[Instructions for the task]:
Nothing but the data, repeated exactly, belongs in the answer.

[Source information]:

══════════

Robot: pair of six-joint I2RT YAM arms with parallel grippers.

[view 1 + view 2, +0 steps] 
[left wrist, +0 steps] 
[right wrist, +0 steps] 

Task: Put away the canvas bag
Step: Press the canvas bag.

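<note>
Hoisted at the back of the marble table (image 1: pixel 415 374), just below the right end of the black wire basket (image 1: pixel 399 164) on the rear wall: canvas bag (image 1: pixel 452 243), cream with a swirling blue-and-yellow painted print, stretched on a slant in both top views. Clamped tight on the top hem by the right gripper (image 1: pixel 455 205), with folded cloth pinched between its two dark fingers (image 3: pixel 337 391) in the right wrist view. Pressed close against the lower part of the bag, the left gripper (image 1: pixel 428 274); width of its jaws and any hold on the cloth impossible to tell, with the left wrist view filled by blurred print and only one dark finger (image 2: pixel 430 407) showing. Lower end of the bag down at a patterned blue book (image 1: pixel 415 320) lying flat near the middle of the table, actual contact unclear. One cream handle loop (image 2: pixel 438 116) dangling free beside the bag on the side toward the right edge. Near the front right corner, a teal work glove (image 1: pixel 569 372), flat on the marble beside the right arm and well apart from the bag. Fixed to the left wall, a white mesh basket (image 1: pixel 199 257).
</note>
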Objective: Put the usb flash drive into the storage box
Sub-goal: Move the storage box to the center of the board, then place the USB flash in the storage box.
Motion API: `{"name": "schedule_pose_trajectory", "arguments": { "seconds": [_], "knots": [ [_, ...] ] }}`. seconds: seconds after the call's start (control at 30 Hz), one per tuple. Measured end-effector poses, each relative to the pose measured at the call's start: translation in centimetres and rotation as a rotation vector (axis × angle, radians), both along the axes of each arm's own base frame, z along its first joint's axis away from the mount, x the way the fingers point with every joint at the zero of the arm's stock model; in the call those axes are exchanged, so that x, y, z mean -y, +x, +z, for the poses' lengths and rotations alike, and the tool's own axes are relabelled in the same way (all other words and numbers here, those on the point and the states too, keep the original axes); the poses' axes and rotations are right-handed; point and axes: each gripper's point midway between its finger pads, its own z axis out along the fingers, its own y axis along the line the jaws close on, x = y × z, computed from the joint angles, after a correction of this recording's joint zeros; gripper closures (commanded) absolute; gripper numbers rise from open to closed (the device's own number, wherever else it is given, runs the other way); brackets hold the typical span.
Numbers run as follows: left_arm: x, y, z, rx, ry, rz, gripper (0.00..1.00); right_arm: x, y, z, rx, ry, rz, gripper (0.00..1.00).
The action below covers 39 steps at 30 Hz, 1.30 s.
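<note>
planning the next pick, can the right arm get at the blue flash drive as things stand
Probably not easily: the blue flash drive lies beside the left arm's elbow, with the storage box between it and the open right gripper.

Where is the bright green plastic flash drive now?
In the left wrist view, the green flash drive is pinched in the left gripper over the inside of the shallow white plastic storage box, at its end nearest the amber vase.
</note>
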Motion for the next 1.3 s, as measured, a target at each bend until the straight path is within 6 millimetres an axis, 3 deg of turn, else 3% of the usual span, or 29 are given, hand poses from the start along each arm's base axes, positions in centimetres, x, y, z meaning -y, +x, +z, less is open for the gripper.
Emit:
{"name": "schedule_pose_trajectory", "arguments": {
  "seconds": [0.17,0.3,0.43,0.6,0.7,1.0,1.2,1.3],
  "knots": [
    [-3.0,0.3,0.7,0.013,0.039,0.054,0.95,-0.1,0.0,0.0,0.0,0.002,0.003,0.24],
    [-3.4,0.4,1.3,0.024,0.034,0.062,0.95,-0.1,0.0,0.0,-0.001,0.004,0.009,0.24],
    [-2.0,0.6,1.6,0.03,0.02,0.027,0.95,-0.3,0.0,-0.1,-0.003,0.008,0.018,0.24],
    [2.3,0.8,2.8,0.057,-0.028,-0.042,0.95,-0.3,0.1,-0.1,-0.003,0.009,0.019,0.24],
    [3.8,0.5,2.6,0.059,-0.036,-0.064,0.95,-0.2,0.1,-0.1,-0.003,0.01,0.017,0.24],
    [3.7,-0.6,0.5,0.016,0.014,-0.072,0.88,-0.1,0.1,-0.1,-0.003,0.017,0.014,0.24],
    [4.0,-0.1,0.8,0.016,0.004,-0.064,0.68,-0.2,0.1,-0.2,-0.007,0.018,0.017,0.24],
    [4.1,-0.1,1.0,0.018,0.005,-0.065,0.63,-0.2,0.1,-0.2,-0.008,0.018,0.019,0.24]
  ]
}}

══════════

[Response to this task]:
Robot: pair of six-joint I2RT YAM arms with parallel grippers.

[view 1 + view 2, +0 steps] 
[left wrist, +0 steps] 
[right wrist, +0 steps] 

Task: Put away the canvas bag
Step: Press the canvas bag.

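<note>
Hoisted at the back of the marble table (image 1: pixel 415 374), just below the right end of the black wire basket (image 1: pixel 399 164) on the rear wall: canvas bag (image 1: pixel 452 243), cream with a swirling blue-and-yellow painted print, stretched on a slant in both top views. Clamped tight on the top hem by the right gripper (image 1: pixel 455 205), with folded cloth pinched between its two dark fingers (image 3: pixel 337 391) in the right wrist view. Pressed close against the lower part of the bag, the left gripper (image 1: pixel 428 274); width of its jaws and any hold on the cloth impossible to tell, with the left wrist view filled by blurred print and only one dark finger (image 2: pixel 430 407) showing. Lower end of the bag down at a patterned blue book (image 1: pixel 415 320) lying flat near the middle of the table, actual contact unclear. One cream handle loop (image 2: pixel 438 116) dangling free beside the bag on the side toward the right edge. Near the front right corner, a teal work glove (image 1: pixel 569 372), flat on the marble beside the right arm and well apart from the bag. Fixed to the left wall, a white mesh basket (image 1: pixel 199 257).
</note>
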Objective: Put the usb flash drive into the storage box
Sub-goal: Move the storage box to the center of the board, then place the USB flash in the storage box.
Motion API: `{"name": "schedule_pose_trajectory", "arguments": { "seconds": [_], "knots": [ [_, ...] ] }}`. seconds: seconds after the call's start (control at 30 Hz), one per tuple. Measured end-effector poses, each relative to the pose measured at the call's start: translation in centimetres and rotation as a rotation vector (axis × angle, radians), both along the axes of each arm's own base frame, z along its first joint's axis away from the mount, x the way the fingers point with every joint at the zero of the arm's stock model; in the call those axes are exchanged, so that x, y, z mean -y, +x, +z, for the poses' lengths and rotations alike, and the tool's own axes are relabelled in the same way (all other words and numbers here, those on the point and the states too, keep the original axes); the poses' axes and rotations are right-handed; point and axes: each gripper's point midway between its finger pads, its own z axis out along the fingers, its own y axis along the line the jaws close on, x = y × z, computed from the joint angles, after a correction of this recording's joint zeros; gripper closures (commanded) absolute; gripper numbers rise from open to closed (the device's own number, wherever else it is given, runs the other way); brackets hold the typical span.
Numbers run as follows: left_arm: x, y, z, rx, ry, rz, gripper (0.00..1.00); right_arm: x, y, z, rx, ry, rz, gripper (0.00..1.00).
The action below covers 39 steps at 30 Hz, 1.30 s.
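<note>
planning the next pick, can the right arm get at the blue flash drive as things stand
Probably not easily: the blue flash drive lies beside the left arm's elbow, with the storage box between it and the open right gripper.

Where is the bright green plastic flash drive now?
In the left wrist view, the green flash drive is pinched in the left gripper over the inside of the shallow white plastic storage box, at its end nearest the amber vase.
</note>
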Motion for the next 1.3 s, as measured, a target at each bend until the straight path is within 6 millimetres an axis, 3 deg of turn, else 3% of the usual span, or 29 are given, hand poses from the start along each arm's base axes, positions in centimetres, x, y, z meaning -y, +x, +z, less is open for the gripper.
Emit:
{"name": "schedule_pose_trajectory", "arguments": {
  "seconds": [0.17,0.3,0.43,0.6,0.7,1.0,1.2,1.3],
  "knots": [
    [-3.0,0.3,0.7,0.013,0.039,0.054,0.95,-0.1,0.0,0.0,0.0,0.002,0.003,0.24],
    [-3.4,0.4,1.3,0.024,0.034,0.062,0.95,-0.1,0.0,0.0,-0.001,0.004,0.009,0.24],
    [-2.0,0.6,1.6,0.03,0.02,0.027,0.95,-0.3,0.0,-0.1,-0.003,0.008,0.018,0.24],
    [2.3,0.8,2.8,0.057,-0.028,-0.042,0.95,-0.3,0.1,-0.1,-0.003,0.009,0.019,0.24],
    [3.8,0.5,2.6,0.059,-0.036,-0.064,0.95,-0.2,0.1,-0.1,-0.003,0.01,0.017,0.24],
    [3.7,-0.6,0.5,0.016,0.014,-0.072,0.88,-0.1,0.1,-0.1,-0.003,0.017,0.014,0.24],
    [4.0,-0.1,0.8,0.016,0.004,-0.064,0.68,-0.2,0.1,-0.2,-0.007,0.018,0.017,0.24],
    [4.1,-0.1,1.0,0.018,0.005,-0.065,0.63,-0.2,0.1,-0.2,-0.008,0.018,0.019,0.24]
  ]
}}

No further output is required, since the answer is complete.